(What the task requires): Your answer must be only the lines below from the one containing "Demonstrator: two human" through the one containing "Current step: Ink", copied exactly, with the pictures left out.

(Data shown):
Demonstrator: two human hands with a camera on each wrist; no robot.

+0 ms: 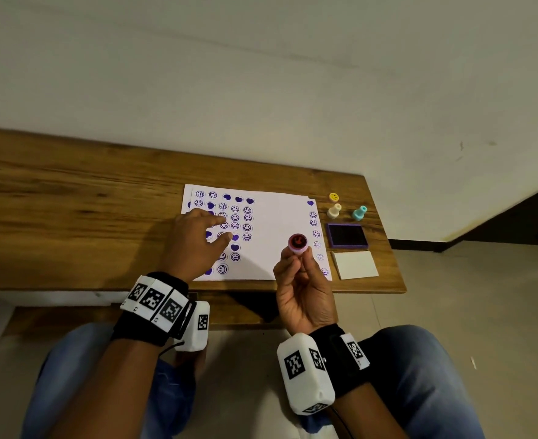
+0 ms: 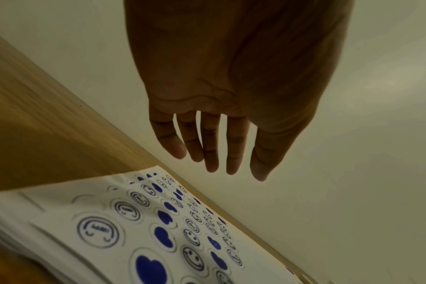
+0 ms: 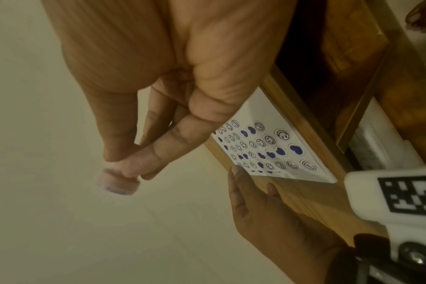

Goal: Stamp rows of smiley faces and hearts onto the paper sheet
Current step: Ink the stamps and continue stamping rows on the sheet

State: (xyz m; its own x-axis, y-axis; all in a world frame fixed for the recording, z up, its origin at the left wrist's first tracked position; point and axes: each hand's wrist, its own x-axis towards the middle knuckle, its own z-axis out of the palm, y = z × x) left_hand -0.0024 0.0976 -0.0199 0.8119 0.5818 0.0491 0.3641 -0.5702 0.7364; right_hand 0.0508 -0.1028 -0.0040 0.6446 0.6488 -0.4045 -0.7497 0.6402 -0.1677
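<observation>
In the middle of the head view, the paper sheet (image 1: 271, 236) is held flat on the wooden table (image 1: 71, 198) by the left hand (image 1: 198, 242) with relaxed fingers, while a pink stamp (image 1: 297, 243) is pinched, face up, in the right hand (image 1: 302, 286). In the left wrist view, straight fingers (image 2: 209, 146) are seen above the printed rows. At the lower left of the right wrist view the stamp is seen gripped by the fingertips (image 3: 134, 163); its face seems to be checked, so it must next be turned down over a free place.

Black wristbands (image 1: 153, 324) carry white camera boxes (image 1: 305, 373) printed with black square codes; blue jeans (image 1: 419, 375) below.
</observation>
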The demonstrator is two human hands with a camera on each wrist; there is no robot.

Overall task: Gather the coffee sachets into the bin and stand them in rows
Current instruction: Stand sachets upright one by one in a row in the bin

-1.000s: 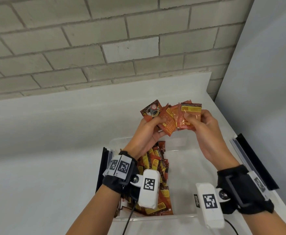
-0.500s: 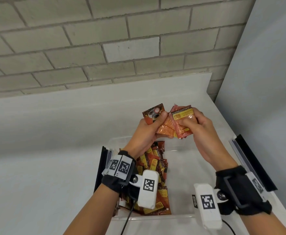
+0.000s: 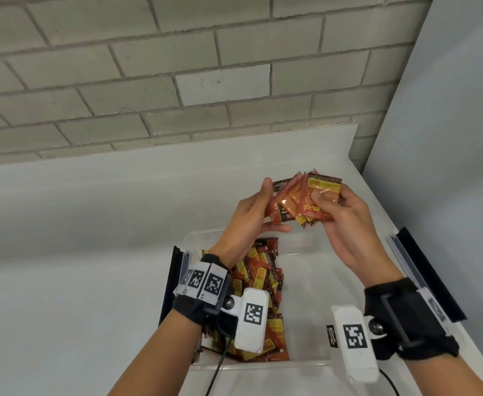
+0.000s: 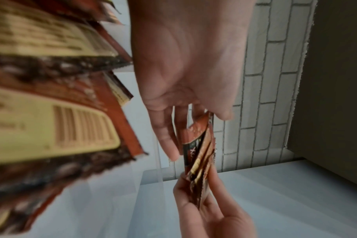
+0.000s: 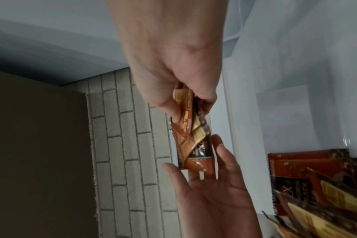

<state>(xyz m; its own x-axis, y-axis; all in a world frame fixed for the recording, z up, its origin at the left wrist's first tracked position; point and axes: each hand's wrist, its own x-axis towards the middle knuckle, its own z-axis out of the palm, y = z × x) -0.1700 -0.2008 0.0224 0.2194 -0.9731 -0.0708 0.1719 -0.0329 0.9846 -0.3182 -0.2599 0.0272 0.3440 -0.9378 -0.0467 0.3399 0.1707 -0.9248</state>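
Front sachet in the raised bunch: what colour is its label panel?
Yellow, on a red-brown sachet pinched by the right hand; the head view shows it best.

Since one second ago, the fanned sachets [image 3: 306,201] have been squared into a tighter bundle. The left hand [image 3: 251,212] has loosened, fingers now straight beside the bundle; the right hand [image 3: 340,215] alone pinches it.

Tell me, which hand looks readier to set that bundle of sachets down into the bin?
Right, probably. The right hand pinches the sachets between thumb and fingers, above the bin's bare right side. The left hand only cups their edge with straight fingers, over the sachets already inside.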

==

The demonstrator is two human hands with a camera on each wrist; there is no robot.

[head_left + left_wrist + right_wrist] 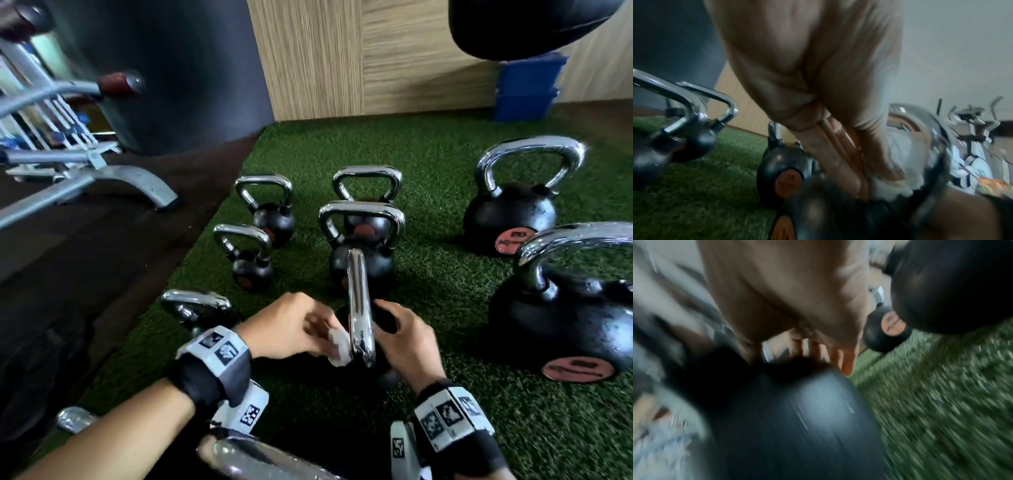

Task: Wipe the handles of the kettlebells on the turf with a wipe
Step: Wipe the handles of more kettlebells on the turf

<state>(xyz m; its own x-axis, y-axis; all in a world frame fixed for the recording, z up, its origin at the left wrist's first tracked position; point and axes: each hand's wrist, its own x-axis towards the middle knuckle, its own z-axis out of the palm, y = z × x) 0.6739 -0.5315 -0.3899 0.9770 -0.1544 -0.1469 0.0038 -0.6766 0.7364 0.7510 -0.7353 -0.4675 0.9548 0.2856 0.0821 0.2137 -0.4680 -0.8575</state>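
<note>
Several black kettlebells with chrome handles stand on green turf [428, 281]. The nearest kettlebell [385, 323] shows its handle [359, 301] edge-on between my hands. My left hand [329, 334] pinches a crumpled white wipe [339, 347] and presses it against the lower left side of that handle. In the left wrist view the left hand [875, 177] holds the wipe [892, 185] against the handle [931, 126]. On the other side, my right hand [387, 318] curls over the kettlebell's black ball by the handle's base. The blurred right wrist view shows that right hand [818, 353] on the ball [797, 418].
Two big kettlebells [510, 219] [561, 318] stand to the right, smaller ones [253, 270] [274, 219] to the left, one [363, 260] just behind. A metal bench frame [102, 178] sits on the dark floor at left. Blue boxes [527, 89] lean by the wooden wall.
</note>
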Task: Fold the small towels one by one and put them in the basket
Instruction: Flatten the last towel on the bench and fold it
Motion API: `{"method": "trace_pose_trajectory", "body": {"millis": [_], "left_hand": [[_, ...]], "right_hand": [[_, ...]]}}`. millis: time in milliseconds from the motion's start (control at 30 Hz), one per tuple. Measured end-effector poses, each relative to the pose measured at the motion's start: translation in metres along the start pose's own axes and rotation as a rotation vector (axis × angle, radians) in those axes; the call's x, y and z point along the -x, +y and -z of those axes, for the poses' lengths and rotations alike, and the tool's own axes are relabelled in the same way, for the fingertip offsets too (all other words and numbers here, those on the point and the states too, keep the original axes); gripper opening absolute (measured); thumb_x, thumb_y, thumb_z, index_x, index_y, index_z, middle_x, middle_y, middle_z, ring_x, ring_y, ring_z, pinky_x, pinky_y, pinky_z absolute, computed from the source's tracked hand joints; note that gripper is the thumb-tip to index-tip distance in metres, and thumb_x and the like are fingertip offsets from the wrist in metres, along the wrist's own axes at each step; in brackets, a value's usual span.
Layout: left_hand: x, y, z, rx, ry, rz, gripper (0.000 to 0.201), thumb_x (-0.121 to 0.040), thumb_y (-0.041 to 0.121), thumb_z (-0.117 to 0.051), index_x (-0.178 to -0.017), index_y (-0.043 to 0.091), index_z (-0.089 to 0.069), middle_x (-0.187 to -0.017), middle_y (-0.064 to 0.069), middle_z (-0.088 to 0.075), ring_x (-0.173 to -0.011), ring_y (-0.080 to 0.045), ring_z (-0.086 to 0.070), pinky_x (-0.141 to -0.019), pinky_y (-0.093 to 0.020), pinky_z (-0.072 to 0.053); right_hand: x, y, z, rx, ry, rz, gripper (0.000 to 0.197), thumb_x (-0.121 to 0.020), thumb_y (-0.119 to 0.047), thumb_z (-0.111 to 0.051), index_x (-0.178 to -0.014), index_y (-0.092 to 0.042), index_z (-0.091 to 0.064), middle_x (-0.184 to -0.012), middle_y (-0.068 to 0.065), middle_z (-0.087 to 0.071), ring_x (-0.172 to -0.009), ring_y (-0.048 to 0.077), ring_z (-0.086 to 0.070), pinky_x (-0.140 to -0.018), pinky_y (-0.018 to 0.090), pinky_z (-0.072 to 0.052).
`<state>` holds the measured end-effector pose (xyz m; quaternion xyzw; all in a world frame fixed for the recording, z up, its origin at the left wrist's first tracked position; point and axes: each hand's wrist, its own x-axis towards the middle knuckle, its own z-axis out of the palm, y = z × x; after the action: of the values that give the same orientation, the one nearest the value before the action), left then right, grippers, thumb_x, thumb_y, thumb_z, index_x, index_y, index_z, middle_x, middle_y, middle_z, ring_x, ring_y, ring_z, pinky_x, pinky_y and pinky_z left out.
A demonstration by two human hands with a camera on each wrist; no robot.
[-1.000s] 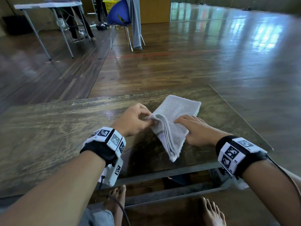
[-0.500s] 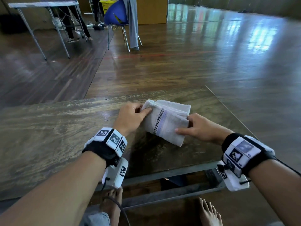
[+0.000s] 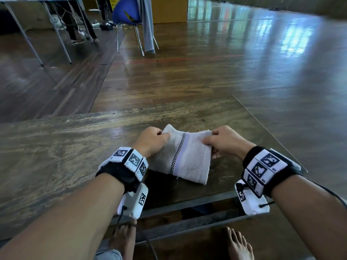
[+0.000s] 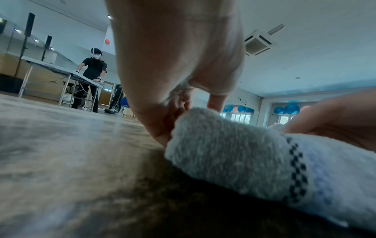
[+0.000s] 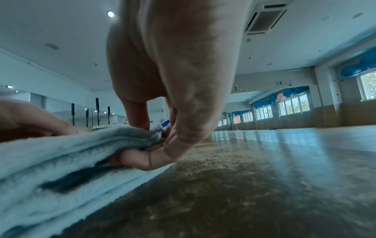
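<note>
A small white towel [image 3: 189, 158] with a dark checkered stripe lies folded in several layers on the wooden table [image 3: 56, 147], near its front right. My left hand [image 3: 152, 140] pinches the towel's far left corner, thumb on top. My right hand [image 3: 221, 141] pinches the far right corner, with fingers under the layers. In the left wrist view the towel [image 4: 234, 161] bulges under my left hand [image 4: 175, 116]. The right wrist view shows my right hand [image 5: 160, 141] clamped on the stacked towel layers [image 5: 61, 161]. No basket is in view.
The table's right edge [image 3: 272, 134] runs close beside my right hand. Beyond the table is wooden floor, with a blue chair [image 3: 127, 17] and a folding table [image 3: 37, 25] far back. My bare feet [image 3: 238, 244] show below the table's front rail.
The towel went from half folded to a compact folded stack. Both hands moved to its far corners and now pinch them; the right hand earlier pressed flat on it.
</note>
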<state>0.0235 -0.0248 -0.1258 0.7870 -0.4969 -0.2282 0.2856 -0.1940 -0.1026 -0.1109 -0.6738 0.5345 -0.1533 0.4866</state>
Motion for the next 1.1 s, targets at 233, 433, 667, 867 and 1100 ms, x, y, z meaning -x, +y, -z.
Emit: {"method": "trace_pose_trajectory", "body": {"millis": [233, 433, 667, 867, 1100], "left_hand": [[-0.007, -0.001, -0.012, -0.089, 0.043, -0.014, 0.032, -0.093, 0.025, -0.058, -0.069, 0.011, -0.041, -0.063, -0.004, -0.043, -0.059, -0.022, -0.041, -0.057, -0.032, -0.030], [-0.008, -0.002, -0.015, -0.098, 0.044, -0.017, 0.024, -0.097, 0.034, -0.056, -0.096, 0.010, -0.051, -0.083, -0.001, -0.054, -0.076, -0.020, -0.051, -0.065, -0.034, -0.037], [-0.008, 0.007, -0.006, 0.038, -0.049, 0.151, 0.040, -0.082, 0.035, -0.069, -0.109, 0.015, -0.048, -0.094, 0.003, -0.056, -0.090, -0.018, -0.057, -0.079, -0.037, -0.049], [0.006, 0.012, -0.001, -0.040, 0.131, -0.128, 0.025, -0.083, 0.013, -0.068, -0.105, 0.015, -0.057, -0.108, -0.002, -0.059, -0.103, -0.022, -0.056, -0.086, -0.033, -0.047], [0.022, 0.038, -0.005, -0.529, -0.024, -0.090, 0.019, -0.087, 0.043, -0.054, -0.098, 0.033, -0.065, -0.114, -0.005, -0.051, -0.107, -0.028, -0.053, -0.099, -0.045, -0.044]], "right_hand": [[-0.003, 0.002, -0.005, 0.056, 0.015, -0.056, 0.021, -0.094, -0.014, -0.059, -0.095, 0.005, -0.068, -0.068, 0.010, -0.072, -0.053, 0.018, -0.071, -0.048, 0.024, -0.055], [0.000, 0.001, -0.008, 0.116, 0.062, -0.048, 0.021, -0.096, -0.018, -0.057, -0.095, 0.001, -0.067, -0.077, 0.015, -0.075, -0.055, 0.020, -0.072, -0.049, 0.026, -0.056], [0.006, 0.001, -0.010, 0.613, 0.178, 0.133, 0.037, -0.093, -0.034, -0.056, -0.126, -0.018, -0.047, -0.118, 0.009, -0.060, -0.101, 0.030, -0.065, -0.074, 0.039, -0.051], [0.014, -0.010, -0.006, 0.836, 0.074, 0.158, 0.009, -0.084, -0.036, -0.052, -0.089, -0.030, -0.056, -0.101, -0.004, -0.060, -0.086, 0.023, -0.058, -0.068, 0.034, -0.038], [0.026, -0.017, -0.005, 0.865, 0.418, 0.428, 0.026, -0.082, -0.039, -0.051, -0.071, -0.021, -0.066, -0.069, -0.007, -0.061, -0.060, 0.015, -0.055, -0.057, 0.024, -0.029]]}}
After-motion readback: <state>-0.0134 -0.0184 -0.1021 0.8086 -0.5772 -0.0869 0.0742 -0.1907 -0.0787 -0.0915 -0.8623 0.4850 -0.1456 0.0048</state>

(Exercise response):
Demonstrator: two human hands with a camera on each wrist; no robot.

+0 ms: 
+0 ms: 
+0 ms: 

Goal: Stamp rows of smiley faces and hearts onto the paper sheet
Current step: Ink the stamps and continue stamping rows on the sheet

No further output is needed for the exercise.